I am going to need a lot (and I mean a lot) of grace.

What worries me

Well, honestly, a lot of things worry me. Stupid things and little things and big things and almost impossible things. But Rowan Williams names precisely what worries me about what I do as a theologian: “[the desert fathers and mothers] seem very well aware that one of the great temptations of religious living is to intrude between God and other people. We love to think that we know more of God than other people…” (Silence and Honey Cakes).

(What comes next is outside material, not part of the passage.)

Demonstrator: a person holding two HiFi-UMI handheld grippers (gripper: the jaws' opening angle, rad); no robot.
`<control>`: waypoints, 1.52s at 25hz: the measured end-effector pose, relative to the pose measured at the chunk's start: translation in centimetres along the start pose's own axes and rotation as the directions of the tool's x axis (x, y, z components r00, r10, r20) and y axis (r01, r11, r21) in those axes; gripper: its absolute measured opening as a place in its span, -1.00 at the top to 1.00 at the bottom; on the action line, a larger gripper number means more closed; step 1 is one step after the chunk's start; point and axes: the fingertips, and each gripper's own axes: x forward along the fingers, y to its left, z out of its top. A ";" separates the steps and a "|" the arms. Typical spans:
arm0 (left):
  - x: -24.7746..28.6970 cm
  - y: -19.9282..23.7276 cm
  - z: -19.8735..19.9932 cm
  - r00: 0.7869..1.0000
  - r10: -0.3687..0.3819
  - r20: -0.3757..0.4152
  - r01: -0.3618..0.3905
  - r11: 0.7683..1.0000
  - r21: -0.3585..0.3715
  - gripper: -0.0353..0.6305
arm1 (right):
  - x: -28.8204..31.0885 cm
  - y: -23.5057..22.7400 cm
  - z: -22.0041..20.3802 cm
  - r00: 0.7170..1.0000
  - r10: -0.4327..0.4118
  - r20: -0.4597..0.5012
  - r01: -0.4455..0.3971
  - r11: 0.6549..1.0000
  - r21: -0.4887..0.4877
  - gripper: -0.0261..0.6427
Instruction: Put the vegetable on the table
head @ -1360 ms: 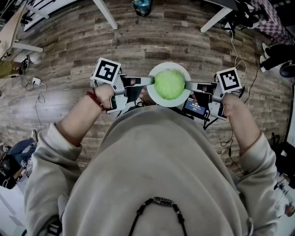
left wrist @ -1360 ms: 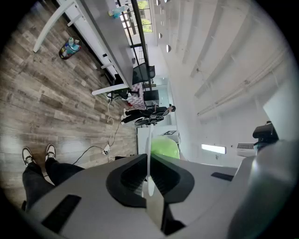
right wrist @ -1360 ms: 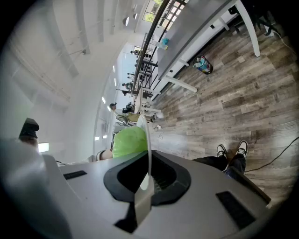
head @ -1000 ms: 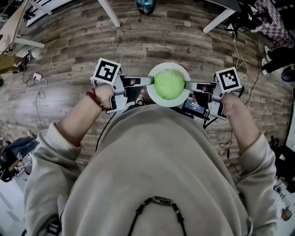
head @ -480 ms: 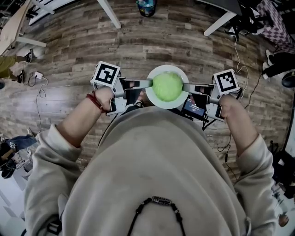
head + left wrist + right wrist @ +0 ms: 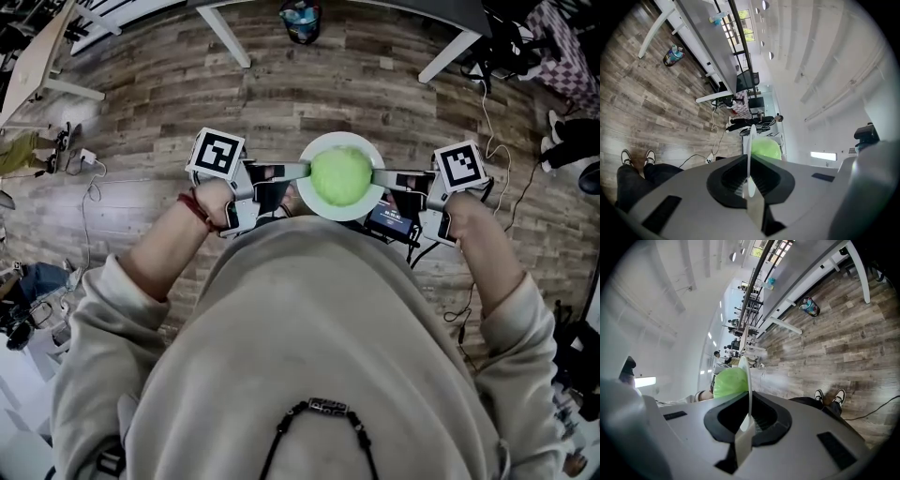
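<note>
A: Two grippers: report status.
B: My left gripper (image 6: 302,170) and right gripper (image 6: 377,173) are clamped on opposite rims of the plate (image 6: 342,137). The vegetable (image 6: 339,177) sits on it, above the floor (image 6: 141,103). Transfer to the counter (image 6: 712,42) is not yet done.

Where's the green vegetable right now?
Head view, centre: the green vegetable sits on the white plate, held over the floor between the left gripper and right gripper.

Round green vegetable (image 6: 339,177), on white plate (image 6: 314,197)
</note>
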 end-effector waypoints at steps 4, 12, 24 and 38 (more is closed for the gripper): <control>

That worries me. It probably worries me more because I am not the smartest theologian I know. Not nearly. (Since you asked, I would certainly rank Rowan Williams as one of the two or three smartest theologians I know.) I spent an awfully long time trying to write a Very Clever conclusion to my book, Rethinking Christian Identity, and eventually realized that in trying to write a sexy and theoretical finale, I was trying to be someone I am not. Yes, I read the necessary books by de Certeau. But in the end I didn't write about that stuff. I wrote about discipleship, because that's what seemed to me to be the heart of Christian identity. It's about following Jesus. This is not a Clever and Original idea. It's a commonplace in Christian theology from the gospels onward.
 
So where does that leave me, as a teacher of theology? Well, the book was published, and the only review I have seen so far didn't write it off as just repeating stuff everyone already knows. I'm grateful for that, and for the reviewer's practical response to the book, which was to read Gregory of Nyssa. But I am never going to be a person who trades in cleverness. I know how much I don't know, and I would far rather start with cards on the table. I know what I do know, and I have confidence that I can teach the subject. I also know that I am not going to win arguments with John Milbank about Plato or political theory. (By the way, he's in that small group with Rowan Williams.)
 
I would, however, be perfectly happy talking with John, even arguing, about Jesus. Not about Christology, certainly, but about Jesus. And that's what worries me. Because not trading in cleverness all these years, first as a graduate student, and then as a teacher, has meant that I put a great deal of emphasis on faithfulness to the gospel and on spiritual discipline; I say that it is more important to be faithful than clever, if you are a theologian. It isn't knowing about God that makes good theology; it's knowing God. (It is both, of course, and you can't just have one or the other, as Andrew Louth suggested a great many years ago in an essay about theology and spirituality. And he's another theologian I would place on the top of the smart list.)
 
But do I thereby imply that I know God better than my students or my colleagues? Good heavens, no. Teaching theology to people who are training for ministry is an awesome privilege and a serious charge. What qualifies me to stand in front is formal and academic knowledge; it's having practiced talking about the God we all know in particular ways, ways that are faithful to the Bible and the Church's memory of Jesus preserved through the ages in its sacred doctrine. I certainly can make no claim to “know more of God” than my students. Faithfulness is a shared enterprise, and spiritual discipline is for the Church and not solely (or even primarily) for individuals.
 
A lot of the things that worry me are petty, even ridiculous. But not this one. I take Rowan Williams' words to heart. This should worry me. I don't have any formula for getting it right, for teaching sound doctrine intelligently to intelligent people, and simultaneously bearing in mind that it's not all about intelligence; or for bearing in mind that in the classroom faith does actively seek understanding, that the exercise of the intellect is a part of faithful discipleship. It is enough that I worry about it, I think, so long as the 'worry' always becomes 'pray.' This work I do is like the rest of my life before God: possible only by his grace.